[Start of section]

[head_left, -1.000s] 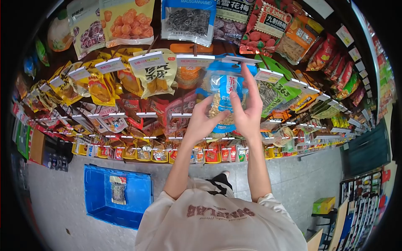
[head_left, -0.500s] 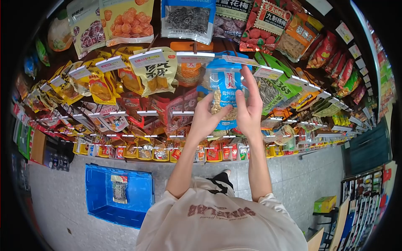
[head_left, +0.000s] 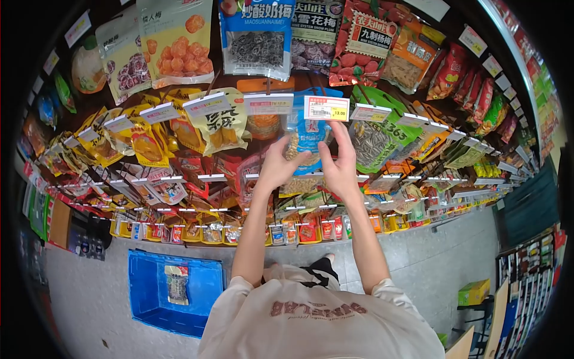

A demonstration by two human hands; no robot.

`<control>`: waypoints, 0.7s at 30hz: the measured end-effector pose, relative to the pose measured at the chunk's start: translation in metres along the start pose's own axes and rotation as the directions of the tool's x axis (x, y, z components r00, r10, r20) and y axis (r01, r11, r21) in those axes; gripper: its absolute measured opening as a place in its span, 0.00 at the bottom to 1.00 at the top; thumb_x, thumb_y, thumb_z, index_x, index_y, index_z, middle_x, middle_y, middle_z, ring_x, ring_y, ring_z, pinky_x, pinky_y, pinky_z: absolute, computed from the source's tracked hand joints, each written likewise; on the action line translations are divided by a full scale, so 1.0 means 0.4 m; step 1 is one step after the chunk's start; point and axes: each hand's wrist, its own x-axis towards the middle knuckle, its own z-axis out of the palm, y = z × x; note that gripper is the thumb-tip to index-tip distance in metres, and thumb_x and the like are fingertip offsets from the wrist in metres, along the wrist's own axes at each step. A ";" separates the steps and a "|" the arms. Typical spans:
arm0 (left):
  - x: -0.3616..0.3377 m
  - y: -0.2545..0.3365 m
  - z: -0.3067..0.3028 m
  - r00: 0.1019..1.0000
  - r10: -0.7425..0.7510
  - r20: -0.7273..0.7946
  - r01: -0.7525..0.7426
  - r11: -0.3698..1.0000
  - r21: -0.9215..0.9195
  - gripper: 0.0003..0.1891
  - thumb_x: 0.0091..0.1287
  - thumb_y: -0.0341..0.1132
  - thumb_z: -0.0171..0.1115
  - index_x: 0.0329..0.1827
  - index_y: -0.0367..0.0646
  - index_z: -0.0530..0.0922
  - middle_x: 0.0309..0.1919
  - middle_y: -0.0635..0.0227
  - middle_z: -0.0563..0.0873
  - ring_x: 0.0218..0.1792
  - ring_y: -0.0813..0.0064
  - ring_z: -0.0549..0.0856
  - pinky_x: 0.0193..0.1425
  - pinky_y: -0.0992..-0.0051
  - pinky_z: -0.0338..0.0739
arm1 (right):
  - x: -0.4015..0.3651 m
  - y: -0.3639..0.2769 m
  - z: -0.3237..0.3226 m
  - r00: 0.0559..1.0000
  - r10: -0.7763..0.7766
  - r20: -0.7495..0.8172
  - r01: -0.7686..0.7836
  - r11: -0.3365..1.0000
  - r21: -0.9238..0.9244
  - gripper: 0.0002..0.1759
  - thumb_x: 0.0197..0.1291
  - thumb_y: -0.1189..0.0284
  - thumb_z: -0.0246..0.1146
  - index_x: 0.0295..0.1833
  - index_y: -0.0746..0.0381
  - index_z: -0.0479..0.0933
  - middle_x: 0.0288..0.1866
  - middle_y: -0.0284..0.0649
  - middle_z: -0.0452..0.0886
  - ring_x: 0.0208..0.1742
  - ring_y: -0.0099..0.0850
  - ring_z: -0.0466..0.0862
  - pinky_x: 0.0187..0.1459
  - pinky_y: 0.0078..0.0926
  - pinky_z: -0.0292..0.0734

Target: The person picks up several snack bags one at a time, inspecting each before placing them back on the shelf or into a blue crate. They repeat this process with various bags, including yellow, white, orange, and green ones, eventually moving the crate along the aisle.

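A blue and clear bag of nuts (head_left: 309, 139) hangs on the rack behind a price tag (head_left: 327, 109) that reads 13.00. My left hand (head_left: 280, 165) grips the bag's left side, thumb across its front. On the right side, my right hand (head_left: 339, 163) holds it too, thumb on the front and fingers reaching up beside the tag. The tag covers the bag's upper part. A green bag of sunflower seeds (head_left: 373, 140) hangs just right of my right hand, and a pale yellow bag (head_left: 218, 127) hangs further left.
Bags of dried fruit (head_left: 257, 45) hang along the top. Lower rows hold more snack packs and yellow bins (head_left: 228, 234). A blue crate (head_left: 140, 299) with one dark pack (head_left: 177, 286) stands on the floor at lower left. A green and yellow box (head_left: 474, 292) is at lower right.
The bag and both hands are lower and slightly left in view. The price tag, tilted up before, now hangs facing me in front of the bag. The shelves and crate have shifted with the view.
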 end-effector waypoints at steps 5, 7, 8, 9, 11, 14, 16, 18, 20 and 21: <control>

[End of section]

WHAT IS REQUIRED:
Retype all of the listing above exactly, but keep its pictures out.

RESULT FOR THIS TASK:
[head_left, -1.000s] 
[head_left, -0.500s] 
[head_left, +0.000s] 

A demonstration by two human hands; no robot.

`<control>`: waypoints, 0.7s at 30hz: the measured end-effector pose, relative to the pose measured at the chunk's start: translation in metres along the start pose's own axes and rotation as the directions of the tool's x axis (x, y, z components r00, r10, r20) and y axis (r01, r11, r21) in those axes; gripper: its absolute measured opening as a place in its span, 0.00 at the bottom to 1.00 at the top; thumb_x, thumb_y, thumb_z, index_x, index_y, index_z, middle_x, middle_y, middle_z, ring_x, ring_y, ring_z, pinky_x, pinky_y, pinky_z: absolute, computed from the source's tracked hand joints, each written likewise; on the action line translations are divided by a full scale, so 1.0 means 0.4 m; step 1 is one step after the chunk's start; point and axes: each hand's wrist, its own x-axis towards the middle knuckle, its own z-axis out of the palm, y = z × x; note that gripper is the thumb-tip to index-tip distance in metres, and thumb_x and the like are fingertip offsets from the wrist in metres, along the wrist's own axes at each step. A ";" separates the steps and a "|" the arms. Typical spans:
arm0 (left):
  - x: -0.3616..0.3377 m
  - y: -0.2545..0.3365 m
  - z: -0.3067..0.3028 m
  - r00: 0.1019..1.0000
  - r10: -0.7425..0.7510
  - r20: -0.7273..0.7946
  - r01: -0.7525..0.7426
  - r11: -0.3698..1.0000
  - r21: -0.9215..0.9195
  - gripper: 0.0003..0.1891
  - thumb_x: 0.0091..0.1287
  - thumb_y: -0.0341..0.1132
  - thumb_z: -0.0171..0.1115
  - index_x: 0.0329..0.1827
  - index_y: -0.0367..0.0646
  - index_z: -0.0530..0.0922
  - middle_x: 0.0309..0.1919
  - middle_y: -0.0635..0.0227
  - middle_z: -0.0563..0.0873
  - ring_x: 0.0218..0.1792
  - ring_y: -0.0813..0.0064
  - ring_z: -0.0549..0.0856
  - pinky_x: 0.0193..0.1425
  - pinky_y: -0.0992..-0.0051
  - pinky_z: -0.0338..0.0739
arm1 (right):
  - x: -0.4015..0.3651 m
  - y: -0.3639..0.2769 m
  - z: -0.3237..0.3226 m
  - r00: 0.0559..1.0000
  - r10: -0.7763..0.7766
  - r20: -0.7495..0.8172
  - r01: -0.7686..0.7836
  - r11: -0.3365..1.0000
  - r21: -0.9238..0.9244
  - gripper: 0.0002..0.1759
  - thumb_x: 0.0197..0.1291
  - thumb_y: -0.1189..0.0284
  - thumb_z: -0.0246..0.1146
  - index_x: 0.0295..0.1833
  - index_y: -0.0746..0.0381
  - index_z: -0.0479..0.0933
  - middle_x: 0.0288..0.1866
  - middle_y: -0.0284..0.0649
  - middle_z: -0.0452..0.0886
  - ring_x: 0.0208..0.1742
  - ring_y: -0.0099..0.0850
  - ring_z: -0.0466..0.0862
  - pinky_x: 0.0187..0.1459
  - pinky_y: 0.0078..0.0926
  - pinky_z: -0.0292..0.0734

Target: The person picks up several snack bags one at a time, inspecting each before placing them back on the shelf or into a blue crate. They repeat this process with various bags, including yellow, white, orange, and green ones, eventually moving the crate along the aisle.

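A blue and clear bag of nuts (head_left: 309, 139) hangs on the rack behind a price tag (head_left: 327, 109) that reads 13.00. My left hand (head_left: 280, 165) grips the bag's left side, thumb across its front. On the right side, my right hand (head_left: 339, 163) holds it too, thumb on the front and fingers reaching up beside the tag. The tag covers the bag's upper part. A green bag of sunflower seeds (head_left: 373, 140) hangs just right of my right hand, and a pale yellow bag (head_left: 218, 127) hangs further left.
Bags of dried fruit (head_left: 257, 45) hang along the top. Lower rows hold more snack packs and yellow bins (head_left: 228, 234). A blue crate (head_left: 140, 299) with one dark pack (head_left: 177, 286) stands on the floor at lower left. A green and yellow box (head_left: 474, 292) is at lower right.
The bag and both hands are lower and slightly left in view. The price tag, tilted up before, now hangs facing me in front of the bag. The shelves and crate have shifted with the view.
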 end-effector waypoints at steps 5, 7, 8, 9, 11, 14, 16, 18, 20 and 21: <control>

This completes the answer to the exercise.